On the contrary, artificial kidneys also have some setbacks. One of the setbacks is related to its functioning. Kidney’s work is to filter out the toxins contained in the blood. As earlier mentioned, the kidney’s functions are enhanced by the proximal convoluted tubules. However, these tubules filter out not only the toxins in the blood but also useful materials, which are left to be expelled as urine. In this respect, proximal convoluted tubes are not used in the artificial kidneys. Therefore, alternatives were sort where Ann Arbor researcher’s carried test with dogs. The experiments used dogs having impaired kidneys. The results showed that the artificial kidney improved the condition of by 50 percent. In turn, this provided enough capacity to keep the dog alive till its condition improved. The proximal convoluted cells used in artificial kidneys are derived from pigs. However, this form of kidney replacement is found to be non-compatible with human beings. In the same breadth, the real kidney rejects some implants. Notably, the human body is noted to reject artificial kidneys.

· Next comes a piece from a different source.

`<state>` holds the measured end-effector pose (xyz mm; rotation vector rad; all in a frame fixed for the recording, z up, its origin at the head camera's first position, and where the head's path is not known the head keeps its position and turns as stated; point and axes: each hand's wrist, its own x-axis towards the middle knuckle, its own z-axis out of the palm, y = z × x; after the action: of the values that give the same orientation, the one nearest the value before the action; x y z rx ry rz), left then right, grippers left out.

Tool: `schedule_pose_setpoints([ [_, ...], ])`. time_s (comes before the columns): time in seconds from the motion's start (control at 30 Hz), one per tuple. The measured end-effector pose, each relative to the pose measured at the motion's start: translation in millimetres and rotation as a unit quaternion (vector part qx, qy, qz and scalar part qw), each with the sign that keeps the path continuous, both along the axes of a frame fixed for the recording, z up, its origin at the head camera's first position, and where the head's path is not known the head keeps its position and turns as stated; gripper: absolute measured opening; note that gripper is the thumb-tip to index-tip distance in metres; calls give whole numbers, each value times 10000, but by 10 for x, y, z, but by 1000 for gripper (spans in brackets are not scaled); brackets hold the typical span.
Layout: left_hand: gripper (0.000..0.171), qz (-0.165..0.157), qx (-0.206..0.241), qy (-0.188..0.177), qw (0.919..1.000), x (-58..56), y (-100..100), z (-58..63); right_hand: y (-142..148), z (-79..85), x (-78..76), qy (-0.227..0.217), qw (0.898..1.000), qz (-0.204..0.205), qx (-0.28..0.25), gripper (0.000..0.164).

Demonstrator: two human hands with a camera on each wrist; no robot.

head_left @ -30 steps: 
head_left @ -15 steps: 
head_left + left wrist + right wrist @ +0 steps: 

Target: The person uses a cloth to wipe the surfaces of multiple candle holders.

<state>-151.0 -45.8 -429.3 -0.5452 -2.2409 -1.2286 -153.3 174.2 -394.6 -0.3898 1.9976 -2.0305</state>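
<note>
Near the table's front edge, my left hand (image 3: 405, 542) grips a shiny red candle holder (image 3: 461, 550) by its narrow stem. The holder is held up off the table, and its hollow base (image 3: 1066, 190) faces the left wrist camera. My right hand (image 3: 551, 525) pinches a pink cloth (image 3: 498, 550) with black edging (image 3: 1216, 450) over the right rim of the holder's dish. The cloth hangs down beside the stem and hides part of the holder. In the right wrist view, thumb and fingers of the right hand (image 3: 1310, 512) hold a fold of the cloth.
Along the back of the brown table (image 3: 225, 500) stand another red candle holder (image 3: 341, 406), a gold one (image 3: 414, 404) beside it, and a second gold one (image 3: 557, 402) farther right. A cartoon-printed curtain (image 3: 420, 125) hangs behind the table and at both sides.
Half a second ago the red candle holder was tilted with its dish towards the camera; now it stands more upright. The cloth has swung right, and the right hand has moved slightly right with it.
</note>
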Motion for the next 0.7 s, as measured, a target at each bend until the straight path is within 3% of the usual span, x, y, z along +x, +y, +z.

The next big step in the quest for kidney problems cure lies in embracing the use of artificial kidneys. Most of the patients have relied on the dialysis machine for survival. This method has been faced with a lot of challenges and complications further worsening the conditions of the patients. This prompted the search of an alternative method which will outdo dialysis machine in terms of convenience, effectiveness and simplicity in usage. Artificial kidneys have been reached as the better alternative but have not satisfied all the standards. This paper has tried to establish the strengths and weaknesses of artificial kidneys based on the PCT functionality. Provide patients can have ample healing time for their kidney majority of patients can overcome the acute kidney failure. This calls a temporal way to enhance the functioning of kidneys. Artificial kidneys are assumed to be the perfect therapy, which will satisfy the kidney filtration function. Although artificial kidneys have saved many lives, it is not regarded as the substitute for a healthy kidney.